Womack v. Womack, 16 Ark. App. 139, 698 S.W.2d 306 (1985)

Oct. 30, 1985 · Arkansas Court of Appeals · CA 84-441
16 Ark. App. 139, 698 S.W.2d 306

Hazel W. WOMACK v. Arleigh WOMACK

CA 84-441

698 S.W.2d 306

Court of Appeals of Arkansas Division II

Opinion delivered October 30, 1985

Ramsey, Cox, Lile, Bridgforth, Gilbert, Harrelson & Starling, by: Kinberly W. Tucker, for appellant.

Mullís, Davis & Chadwick, by: Bart Mullís, for appellee.

*140George K. Cracraft, Chief Judge.

Hazel W. Womack appeals from a decree of divorce in which the trial court held that under the circumstances of the case the military retirement pension of Arleigh Womack was not marital property subject to division. She contends that the trial court erred in that ruling. We agree.

In 1955 appellee entered military service. In 1957 he married appellant. In 1975 appellee retired from the Navy and began receiving military retirement benefits at the rate of $795.00 per month. The parties were divorced in August 1984. The chancellor ruled that since the decision in Day v. Day, 281 Ark. 261, 663 S.W.2d 719 (1984) military retirement benefits payable in the future may be considered marital property and subject to division under Ark. Stat. Ann. § 34-1214 (Supp. 1985). He further found that the appellee’s rights under the military pension plan vested in 1955 on entering the service and concluded that under § 34-1213(b)(5) (Supp. 1985) the benefits were excluded because they represented a mere increase in the value of property acquired by appellee prior to the marriage.

We agree with the chancellor’s conclusion that Day and its progeny have established that military retirement benefits may constitute marital property subject to division on divorce but do not agree with his conclusion that the benefits based on appellee’s military service after the marriage represented increases in value of his separate property acquired prior to the marriage.

The chancellor’s finding that the appellee acquired a vested right in military retirement upon entering active military service in 1955 is clearly erroneous.
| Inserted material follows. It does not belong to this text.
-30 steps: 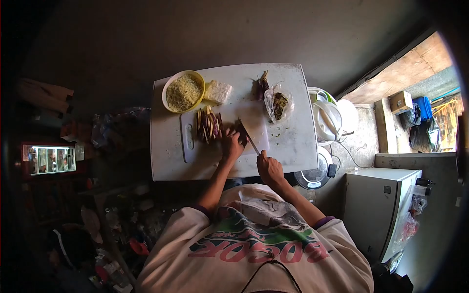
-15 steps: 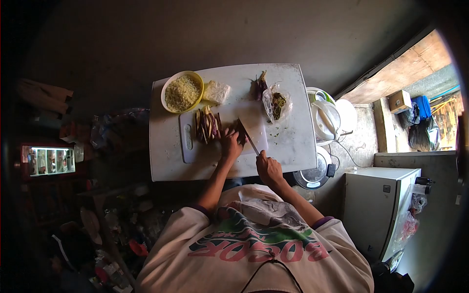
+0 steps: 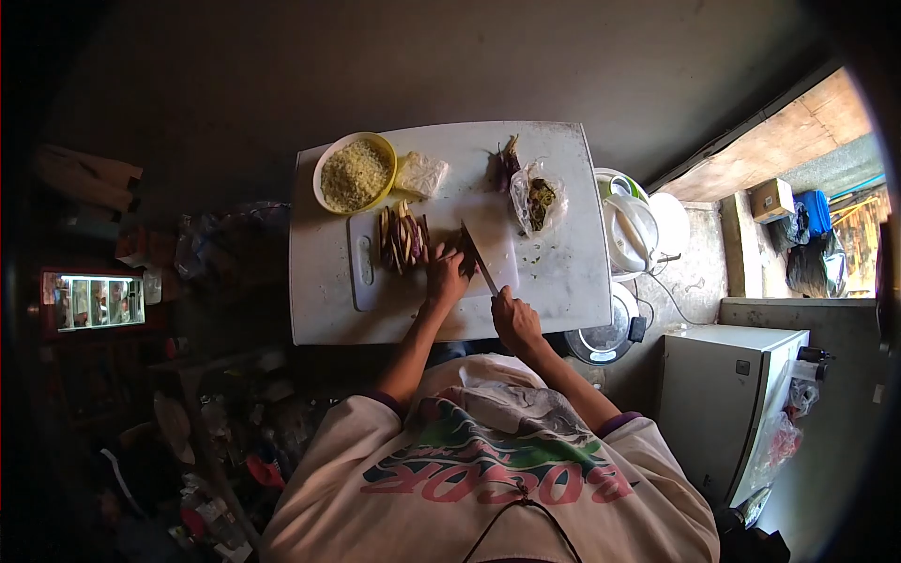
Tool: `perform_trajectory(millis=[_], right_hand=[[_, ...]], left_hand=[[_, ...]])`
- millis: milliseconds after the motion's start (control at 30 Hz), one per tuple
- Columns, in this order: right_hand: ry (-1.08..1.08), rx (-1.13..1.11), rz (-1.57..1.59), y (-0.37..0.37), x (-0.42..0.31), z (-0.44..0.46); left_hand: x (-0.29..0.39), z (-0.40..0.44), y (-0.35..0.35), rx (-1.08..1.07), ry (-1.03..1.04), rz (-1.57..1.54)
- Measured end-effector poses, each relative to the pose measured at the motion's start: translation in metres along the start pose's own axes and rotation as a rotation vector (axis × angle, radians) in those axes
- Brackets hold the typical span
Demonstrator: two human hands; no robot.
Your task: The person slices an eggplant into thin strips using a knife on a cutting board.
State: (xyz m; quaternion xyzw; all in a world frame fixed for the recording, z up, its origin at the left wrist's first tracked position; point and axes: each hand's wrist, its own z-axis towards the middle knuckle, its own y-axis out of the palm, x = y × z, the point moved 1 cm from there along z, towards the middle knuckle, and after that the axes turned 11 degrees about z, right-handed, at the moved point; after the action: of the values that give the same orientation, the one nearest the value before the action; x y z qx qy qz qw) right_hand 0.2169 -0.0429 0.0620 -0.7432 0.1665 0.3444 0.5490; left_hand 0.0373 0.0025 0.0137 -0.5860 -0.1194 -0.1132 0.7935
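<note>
Head view: right hand (image 3: pixel 515 319) was closed round the handle of a knife (image 3: pixel 481 261). The blade's long axis ran forward from that hand and slanted leftward, its edge side not readable. Left hand (image 3: pixel 448 275) sat just left of the blade, fingers bent and partly spread over something dark, too shadowed to name; could not tell how firmly it was pinned. Of the two, the left lay nearer the cut eggplant.

Eggplant strips (image 3: pixel 403 239) lay in a bunch forward and left of the left hand, long axes pointing roughly away from the body, on a white cutting board (image 3: pixel 362 298). The knife was on their far side, with the left hand between.

Beyond the left hand, forward-left: a yellow-rimmed bowl (image 3: pixel 392 167) of pale grated-looking food, a white packet (image 3: pixel 421 175) beside it. Well forward of the right hand: whole eggplants (image 3: pixel 508 167), near a clear plastic bag (image 3: pixel 554 208).
</note>
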Motion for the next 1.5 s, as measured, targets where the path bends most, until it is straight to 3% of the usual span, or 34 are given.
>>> perform_trajectory(millis=[100, 167, 400, 500, 567, 867, 1067, 1167, 1367, 1500], right_hand=[[-0.003, -0.002, 0.015, 0.005, 0.003, 0.002], [0.019, 0.022, -0.003, 0.008, 0.002, 0.003], [-0.037, 0.066, -0.022, 0.017, 0.002, 0.015], [0.058, -0.021, -0.051, 0.02, -0.001, 0.019], [0.053, -0.019, -0.027, 0.018, 0.001, 0.02], [0.165, -0.057, 0.108, 0.018, 0.005, 0.031], [0.069, 0.011, 0.067, 0.018, -0.006, 0.035], [0.09, 0.003, 0.122, 0.018, -0.008, 0.039], [0.059, 0.016, 0.119, 0.028, -0.007, 0.064], [0.09, 0.028, 0.143, 0.029, -0.009, 0.052]], left_hand=[[-0.001, 0.0, 0.002, -0.016, -0.008, -0.049], [-0.006, -0.002, 0.006, -0.201, -0.078, -0.075], [-0.007, 0.0, -0.002, -0.191, -0.033, -0.025], [-0.01, -0.001, 0.007, -0.181, -0.03, 0.05], [-0.008, -0.001, 0.012, -0.037, -0.027, -0.014], [-0.014, -0.001, 0.013, -0.085, -0.043, -0.072], [-0.013, 0.001, 0.008, -0.079, -0.007, 0.003], [-0.01, 0.003, 0.0, -0.152, -0.025, 0.016], [-0.01, 0.003, 0.006, -0.032, -0.039, -0.06], [-0.009, 0.004, -0.001, -0.098, -0.016, -0.03]])
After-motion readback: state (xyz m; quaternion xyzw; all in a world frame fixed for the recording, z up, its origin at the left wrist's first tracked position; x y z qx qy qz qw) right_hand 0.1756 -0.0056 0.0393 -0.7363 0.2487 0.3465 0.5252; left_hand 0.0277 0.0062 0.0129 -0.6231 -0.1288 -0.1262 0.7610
It was undisputed that under military pension regulations the right to receive retirement benefits did not vest until after the serviceman had completed twenty years service. Had the appellee left the Navy before completing twenty years active duty he would have been entitled to no benefits.
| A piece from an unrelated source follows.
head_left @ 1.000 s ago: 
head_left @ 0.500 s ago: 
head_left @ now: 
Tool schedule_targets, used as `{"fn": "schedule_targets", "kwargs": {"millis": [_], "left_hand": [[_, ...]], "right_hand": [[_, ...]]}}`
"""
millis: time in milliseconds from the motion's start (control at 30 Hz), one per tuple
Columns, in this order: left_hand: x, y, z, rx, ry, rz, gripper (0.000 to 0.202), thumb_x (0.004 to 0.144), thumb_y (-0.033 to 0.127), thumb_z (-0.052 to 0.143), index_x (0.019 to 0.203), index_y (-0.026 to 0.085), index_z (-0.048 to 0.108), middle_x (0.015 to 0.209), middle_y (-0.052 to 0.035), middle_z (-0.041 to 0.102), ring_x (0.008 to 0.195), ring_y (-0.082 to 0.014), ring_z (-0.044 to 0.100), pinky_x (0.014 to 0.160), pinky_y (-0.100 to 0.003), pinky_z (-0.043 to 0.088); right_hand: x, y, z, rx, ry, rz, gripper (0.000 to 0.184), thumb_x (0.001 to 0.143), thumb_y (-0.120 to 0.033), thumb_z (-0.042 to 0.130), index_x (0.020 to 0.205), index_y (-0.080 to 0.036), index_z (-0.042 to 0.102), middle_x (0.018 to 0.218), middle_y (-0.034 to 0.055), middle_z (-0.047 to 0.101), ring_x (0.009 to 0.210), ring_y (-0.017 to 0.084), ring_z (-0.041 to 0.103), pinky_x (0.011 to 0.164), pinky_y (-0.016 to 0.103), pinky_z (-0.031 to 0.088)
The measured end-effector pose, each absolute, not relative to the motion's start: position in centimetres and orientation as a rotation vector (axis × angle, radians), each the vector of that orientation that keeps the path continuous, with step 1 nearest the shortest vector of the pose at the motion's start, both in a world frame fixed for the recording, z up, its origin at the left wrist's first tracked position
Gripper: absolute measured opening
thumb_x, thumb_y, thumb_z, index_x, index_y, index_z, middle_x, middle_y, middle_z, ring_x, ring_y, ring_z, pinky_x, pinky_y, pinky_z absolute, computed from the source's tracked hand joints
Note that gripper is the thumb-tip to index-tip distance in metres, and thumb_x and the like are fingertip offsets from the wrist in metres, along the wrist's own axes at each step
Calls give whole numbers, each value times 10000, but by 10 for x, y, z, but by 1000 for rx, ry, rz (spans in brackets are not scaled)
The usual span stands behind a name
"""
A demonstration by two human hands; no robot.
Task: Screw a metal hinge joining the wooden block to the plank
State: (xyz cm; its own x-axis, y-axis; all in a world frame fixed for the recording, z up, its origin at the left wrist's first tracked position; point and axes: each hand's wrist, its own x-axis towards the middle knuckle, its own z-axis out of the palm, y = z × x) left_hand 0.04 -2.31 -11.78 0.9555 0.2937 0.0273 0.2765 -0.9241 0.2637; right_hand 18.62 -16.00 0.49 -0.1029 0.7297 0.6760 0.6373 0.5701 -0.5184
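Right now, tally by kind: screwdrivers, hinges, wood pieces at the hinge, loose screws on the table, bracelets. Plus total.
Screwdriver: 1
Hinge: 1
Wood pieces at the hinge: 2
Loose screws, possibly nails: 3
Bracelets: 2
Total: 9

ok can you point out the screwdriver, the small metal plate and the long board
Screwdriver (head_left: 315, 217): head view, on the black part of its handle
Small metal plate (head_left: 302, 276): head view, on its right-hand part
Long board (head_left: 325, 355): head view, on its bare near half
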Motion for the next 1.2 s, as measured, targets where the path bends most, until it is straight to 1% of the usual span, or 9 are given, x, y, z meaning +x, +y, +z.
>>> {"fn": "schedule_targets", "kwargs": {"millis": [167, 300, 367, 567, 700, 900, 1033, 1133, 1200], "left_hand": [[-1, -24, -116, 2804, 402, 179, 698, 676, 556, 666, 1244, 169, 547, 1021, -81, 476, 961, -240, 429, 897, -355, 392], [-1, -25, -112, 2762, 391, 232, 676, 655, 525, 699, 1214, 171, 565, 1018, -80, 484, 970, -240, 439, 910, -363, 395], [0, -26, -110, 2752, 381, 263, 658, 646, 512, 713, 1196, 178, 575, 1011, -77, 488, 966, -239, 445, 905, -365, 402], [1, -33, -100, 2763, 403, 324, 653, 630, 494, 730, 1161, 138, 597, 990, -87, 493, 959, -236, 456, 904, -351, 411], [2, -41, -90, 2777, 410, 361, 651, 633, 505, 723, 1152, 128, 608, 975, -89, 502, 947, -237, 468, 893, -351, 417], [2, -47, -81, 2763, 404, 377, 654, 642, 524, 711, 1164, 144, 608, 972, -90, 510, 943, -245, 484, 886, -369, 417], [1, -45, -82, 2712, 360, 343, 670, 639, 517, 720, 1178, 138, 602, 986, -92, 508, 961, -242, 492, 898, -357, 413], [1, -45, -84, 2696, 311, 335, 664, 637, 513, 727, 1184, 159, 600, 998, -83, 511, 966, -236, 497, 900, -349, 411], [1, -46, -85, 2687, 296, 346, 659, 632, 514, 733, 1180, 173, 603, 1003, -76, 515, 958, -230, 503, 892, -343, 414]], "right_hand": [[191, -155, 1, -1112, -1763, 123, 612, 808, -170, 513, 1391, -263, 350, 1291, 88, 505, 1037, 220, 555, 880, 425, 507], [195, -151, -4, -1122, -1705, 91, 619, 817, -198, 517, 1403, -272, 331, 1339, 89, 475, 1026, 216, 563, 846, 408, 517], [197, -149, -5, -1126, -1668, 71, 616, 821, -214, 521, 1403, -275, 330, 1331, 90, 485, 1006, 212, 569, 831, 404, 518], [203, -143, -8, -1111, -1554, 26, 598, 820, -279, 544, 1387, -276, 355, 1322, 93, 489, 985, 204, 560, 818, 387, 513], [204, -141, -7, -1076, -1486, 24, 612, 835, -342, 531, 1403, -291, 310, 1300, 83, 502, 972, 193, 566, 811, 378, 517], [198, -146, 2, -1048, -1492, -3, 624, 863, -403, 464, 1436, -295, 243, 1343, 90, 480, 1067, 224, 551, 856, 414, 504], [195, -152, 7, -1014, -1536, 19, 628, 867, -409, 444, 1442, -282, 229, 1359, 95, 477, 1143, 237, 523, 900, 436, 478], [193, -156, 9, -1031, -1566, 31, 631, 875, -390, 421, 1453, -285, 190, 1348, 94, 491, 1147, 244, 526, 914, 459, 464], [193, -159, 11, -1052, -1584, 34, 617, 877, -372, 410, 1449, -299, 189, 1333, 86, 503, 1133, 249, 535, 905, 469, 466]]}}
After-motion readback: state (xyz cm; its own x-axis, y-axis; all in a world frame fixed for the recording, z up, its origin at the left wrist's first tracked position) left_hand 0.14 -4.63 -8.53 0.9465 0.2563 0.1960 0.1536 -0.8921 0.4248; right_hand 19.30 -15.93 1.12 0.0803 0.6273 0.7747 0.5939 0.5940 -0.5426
The question of the status of pension benefits based in part on pre-marital contributions or service was addressed in Marshall v. Marshall, 285 Ark. 426, 688 S.W.2d 279 (1985). There the husband had retired after thirty-five years employment at Reynolds Aluminum but had been married to the wife for only the last ten of those years. The chancellor held that all of the *141retirement benefits were marital property subject to division on divorce. The Supreme Court reversed and declared that those benefits based on contributions or service prior to the marriage were separate property of the recipient and those based on contributions or service during the marriage were marital property. The Supreme Court modified the decree to award the wife her proportionate share of benefits based on the husband’s contributions or service during the marriage. Here retirement benefits based on the two years service of the husband prior to the marriage are his separate property. Those benefits based on the remaining eighteen years are not mere increase in value of separate property, but are marital property subject to division.
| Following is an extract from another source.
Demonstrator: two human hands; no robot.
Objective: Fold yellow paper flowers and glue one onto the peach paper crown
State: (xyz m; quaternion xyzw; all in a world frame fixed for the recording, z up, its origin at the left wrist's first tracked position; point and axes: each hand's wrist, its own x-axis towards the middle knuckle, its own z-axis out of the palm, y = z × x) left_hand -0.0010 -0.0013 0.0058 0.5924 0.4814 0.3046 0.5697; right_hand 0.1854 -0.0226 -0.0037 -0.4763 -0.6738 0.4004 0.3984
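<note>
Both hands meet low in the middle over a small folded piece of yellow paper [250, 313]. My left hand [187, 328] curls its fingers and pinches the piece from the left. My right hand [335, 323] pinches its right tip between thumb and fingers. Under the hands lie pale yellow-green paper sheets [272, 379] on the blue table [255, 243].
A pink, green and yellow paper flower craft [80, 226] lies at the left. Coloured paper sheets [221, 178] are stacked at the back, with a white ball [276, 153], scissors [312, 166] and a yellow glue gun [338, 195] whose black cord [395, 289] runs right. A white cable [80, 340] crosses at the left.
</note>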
The appellee contends in the alternative that the chancellor was right for the wrong reason. Appellee relies on Paulsen v. Paulsen, 269 Ark. 523, 601 S.W.2d 873 (1980) in which the court declared that future installments of military retirement benefits, currently being paid but not transferable, are not marital property under the statute. We agree with the chancellor that Paulsen was effectively overruled by the Supreme Court in its decisions in Day v. Day, supra, Marshall v. Marshall, supra, and Gentry v. Gentry, 282 Ark. 413, 668 S.W.2d 947 (1984).

In a series of cases referred to in Day, our court had previously dealt with pension plans which provided benefits in installments but gave the beneficiary no right to lump sum payment, had no loan or surrender value, and were not transferable. Based on the concept that installments of pension benefits payable in the future were more akin to mere “expectancies” the court in those cases declared that retirement benefits not yet due and payable were not property subject to division on divorce. In Paulsen this view was applied to military retirement benefits currently being paid but which terminated at death, had no loan or surrender value and were not transferable.

In Day the court recognized that in prior cases it had failed to recognize the new concept of marital property created by Act 705 of 1979. It held that although the beneficiary could not withdraw any amount from the fund which had no loan or surrender value and could not be transferred, the fund was a valuable property right subject to division. In listing the cases in which the court had *142failed to recognize the new concept it specifically listed Paulsen.

In Gentry v. Gentry, supra, the court stated:

Until recently we were of the view that pension benefits vested but not yet due and payable were not subject to distribution in a divorce. Sweeney v. Sweeney, 267 Ark. 595, 593 S.W.2d 21 (1980) (Construing our earlier statute.) The same view was taken when we, construing Act 705 of 1979, considered a military pension which the husband was receiving. Paulsen v. Paulsen, 269 Ark. 523, 601 S.W.2d 873 (1980).
That view was changed in Day v. Day, 281 Ark. 261, 663 S.W.2d 719 (1984) ....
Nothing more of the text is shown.